Dataset content:
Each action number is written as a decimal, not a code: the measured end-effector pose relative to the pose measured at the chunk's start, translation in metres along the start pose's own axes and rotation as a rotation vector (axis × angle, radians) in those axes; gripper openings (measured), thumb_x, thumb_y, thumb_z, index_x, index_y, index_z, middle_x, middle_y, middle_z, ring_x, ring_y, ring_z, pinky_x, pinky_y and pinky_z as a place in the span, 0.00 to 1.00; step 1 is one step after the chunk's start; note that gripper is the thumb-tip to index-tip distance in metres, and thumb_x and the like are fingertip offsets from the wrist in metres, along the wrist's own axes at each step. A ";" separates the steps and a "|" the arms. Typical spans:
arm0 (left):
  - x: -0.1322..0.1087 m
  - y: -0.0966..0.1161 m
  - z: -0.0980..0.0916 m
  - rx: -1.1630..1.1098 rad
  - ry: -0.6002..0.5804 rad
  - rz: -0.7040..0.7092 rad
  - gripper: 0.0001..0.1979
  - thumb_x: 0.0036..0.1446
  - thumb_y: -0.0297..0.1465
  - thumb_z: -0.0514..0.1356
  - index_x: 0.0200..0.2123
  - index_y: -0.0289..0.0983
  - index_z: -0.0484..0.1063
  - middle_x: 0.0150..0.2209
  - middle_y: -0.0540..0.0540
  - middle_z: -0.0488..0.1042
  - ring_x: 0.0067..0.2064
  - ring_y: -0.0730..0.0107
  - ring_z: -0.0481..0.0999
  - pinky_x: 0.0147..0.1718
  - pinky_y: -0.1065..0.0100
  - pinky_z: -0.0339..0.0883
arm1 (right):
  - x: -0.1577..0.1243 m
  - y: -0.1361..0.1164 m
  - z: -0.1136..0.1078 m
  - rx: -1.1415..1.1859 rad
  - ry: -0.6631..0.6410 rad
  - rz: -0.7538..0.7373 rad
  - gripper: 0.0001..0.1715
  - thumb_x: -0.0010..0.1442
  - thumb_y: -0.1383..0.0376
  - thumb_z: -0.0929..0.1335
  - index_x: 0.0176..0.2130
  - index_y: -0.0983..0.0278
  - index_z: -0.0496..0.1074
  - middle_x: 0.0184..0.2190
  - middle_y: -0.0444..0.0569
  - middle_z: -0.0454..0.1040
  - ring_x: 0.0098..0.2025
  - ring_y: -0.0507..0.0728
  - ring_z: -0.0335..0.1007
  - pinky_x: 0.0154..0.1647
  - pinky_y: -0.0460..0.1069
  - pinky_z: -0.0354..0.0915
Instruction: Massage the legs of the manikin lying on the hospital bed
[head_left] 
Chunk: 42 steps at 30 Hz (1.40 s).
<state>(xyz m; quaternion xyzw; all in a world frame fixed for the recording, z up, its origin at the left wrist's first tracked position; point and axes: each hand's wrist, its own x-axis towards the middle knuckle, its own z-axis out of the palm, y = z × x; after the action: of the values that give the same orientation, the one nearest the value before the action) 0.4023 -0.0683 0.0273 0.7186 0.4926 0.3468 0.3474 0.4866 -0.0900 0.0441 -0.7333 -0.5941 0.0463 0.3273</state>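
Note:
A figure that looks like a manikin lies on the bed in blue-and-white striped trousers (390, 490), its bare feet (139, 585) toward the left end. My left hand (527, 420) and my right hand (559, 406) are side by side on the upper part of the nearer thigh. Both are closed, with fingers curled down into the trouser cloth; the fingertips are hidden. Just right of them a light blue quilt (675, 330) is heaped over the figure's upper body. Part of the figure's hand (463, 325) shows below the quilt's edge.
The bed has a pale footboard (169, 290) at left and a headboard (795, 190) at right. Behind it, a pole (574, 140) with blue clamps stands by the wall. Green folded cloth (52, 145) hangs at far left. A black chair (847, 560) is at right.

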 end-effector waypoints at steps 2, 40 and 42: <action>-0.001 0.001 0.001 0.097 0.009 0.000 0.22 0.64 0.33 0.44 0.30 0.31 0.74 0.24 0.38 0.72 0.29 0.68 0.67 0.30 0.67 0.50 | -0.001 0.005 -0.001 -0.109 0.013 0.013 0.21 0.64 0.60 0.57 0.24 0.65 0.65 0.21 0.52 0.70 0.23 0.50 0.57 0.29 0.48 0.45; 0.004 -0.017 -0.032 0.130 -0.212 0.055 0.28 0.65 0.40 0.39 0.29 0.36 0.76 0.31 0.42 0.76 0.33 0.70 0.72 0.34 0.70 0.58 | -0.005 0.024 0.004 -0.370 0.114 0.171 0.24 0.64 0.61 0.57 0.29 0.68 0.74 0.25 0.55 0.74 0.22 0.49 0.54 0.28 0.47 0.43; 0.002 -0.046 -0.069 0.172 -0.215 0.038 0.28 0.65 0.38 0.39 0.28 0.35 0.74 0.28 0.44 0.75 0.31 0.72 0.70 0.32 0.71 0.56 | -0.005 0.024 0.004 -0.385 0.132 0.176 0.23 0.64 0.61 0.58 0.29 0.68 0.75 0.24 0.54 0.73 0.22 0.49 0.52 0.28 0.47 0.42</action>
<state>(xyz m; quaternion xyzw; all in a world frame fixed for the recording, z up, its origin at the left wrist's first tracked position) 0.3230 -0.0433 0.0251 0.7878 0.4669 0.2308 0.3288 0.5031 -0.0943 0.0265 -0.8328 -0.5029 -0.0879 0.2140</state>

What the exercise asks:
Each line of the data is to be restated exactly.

Answer section:
Each action number is written as a decimal, not a code: the measured end-effector pose relative to the pose measured at the chunk's start, translation in metres along the start pose's own axes and rotation as a rotation vector (axis × angle, radians) in those axes; gripper openings (measured), thumb_x, thumb_y, thumb_z, index_x, index_y, index_z, middle_x, middle_y, middle_z, ring_x, ring_y, ring_z, pinky_x, pinky_y and pinky_z as a place in the span, 0.00 to 1.00; step 1 is one step after the chunk's start; note that gripper is the thumb-tip to index-tip distance in metres, and thumb_x and the like are fingertip offsets from the wrist in metres, along the wrist's own axes at each step. A ";" separates the steps and a "|" the arms. Typical spans:
arm0 (left):
  - x: -0.1322..0.1087 m
  - y: -0.0966..0.1161 m
  - z: -0.0980..0.0916 m
  - rx: -1.1630..1.1098 rad
  - ry: -0.6002..0.5804 rad
  - rz: -0.7040..0.7092 rad
  - gripper: 0.0001..0.1979
  - thumb_x: 0.0036..0.1446
  - thumb_y: -0.0297..0.1465
  - thumb_z: -0.0514..0.1356
  - index_x: 0.0200..0.2123
  - index_y: -0.0289..0.0983
  - index_z: -0.0484..0.1063
  - middle_x: 0.0150..0.2209
  - middle_y: -0.0540..0.0540
  - middle_z: -0.0488..0.1042
  - ring_x: 0.0067..0.2064
  - ring_y: -0.0730..0.0107
  - ring_z: -0.0481..0.0999
  - pinky_x: 0.0147..0.1718
  - pinky_y: -0.1065..0.0100
  - pinky_z: -0.0339..0.0883
arm1 (right):
  - x: -0.1577..0.1243 m
  - y: -0.1361..0.1164 m
  - z: -0.1136..0.1078 m
  - rx: -1.1415..1.1859 rad
  - ry: -0.6631..0.6410 rad
  - rz: -0.7538..0.7373 rad
  - gripper: 0.0001..0.1715
  - thumb_x: -0.0010..0.1442
  - thumb_y: -0.1383..0.0376
  - thumb_z: -0.0929..0.1335
  - index_x: 0.0176..0.2130
  - index_y: -0.0983..0.0278
  - index_z: -0.0496..0.1074
  - middle_x: 0.0184..0.2190
  - middle_y: -0.0444..0.0569
  - middle_z: -0.0454..0.1040
  - ring_x: 0.0098..0.2025
  - ring_y: -0.0507..0.0728
  - ring_z: -0.0335..0.1007
  - pinky_x: 0.0154..0.1647
  - pinky_y: -0.0460..0.1069
  - pinky_z: -0.0354..0.0915
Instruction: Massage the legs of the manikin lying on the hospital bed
[head_left] 
Chunk: 42 steps at 30 Hz (1.40 s).
<state>(xyz m; quaternion xyzw; all in a world frame fixed for the recording, z up, its origin at the left wrist's first tracked position; point and axes: each hand's wrist, its own x-axis towards the middle knuckle, its own z-axis out of the palm, y = z × x; after the action: of the values that give the same orientation, the one nearest the value before the action) 0.4023 -0.0683 0.0273 0.7186 0.4926 0.3468 0.3474 0.4866 -0.0900 0.0441 -0.7333 -0.5941 0.0463 0.3273</state>
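Note:
A figure that looks like a manikin lies on the bed in blue-and-white striped trousers (390, 490), its bare feet (139, 585) toward the left end. My left hand (527, 420) and my right hand (559, 406) are side by side on the upper part of the nearer thigh. Both are closed, with fingers curled down into the trouser cloth; the fingertips are hidden. Just right of them a light blue quilt (675, 330) is heaped over the figure's upper body. Part of the figure's hand (463, 325) shows below the quilt's edge.
The bed has a pale footboard (169, 290) at left and a headboard (795, 190) at right. Behind it, a pole (574, 140) with blue clamps stands by the wall. Green folded cloth (52, 145) hangs at far left. A black chair (847, 560) is at right.
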
 end-effector waypoints at steps 2, 40 and 42: <action>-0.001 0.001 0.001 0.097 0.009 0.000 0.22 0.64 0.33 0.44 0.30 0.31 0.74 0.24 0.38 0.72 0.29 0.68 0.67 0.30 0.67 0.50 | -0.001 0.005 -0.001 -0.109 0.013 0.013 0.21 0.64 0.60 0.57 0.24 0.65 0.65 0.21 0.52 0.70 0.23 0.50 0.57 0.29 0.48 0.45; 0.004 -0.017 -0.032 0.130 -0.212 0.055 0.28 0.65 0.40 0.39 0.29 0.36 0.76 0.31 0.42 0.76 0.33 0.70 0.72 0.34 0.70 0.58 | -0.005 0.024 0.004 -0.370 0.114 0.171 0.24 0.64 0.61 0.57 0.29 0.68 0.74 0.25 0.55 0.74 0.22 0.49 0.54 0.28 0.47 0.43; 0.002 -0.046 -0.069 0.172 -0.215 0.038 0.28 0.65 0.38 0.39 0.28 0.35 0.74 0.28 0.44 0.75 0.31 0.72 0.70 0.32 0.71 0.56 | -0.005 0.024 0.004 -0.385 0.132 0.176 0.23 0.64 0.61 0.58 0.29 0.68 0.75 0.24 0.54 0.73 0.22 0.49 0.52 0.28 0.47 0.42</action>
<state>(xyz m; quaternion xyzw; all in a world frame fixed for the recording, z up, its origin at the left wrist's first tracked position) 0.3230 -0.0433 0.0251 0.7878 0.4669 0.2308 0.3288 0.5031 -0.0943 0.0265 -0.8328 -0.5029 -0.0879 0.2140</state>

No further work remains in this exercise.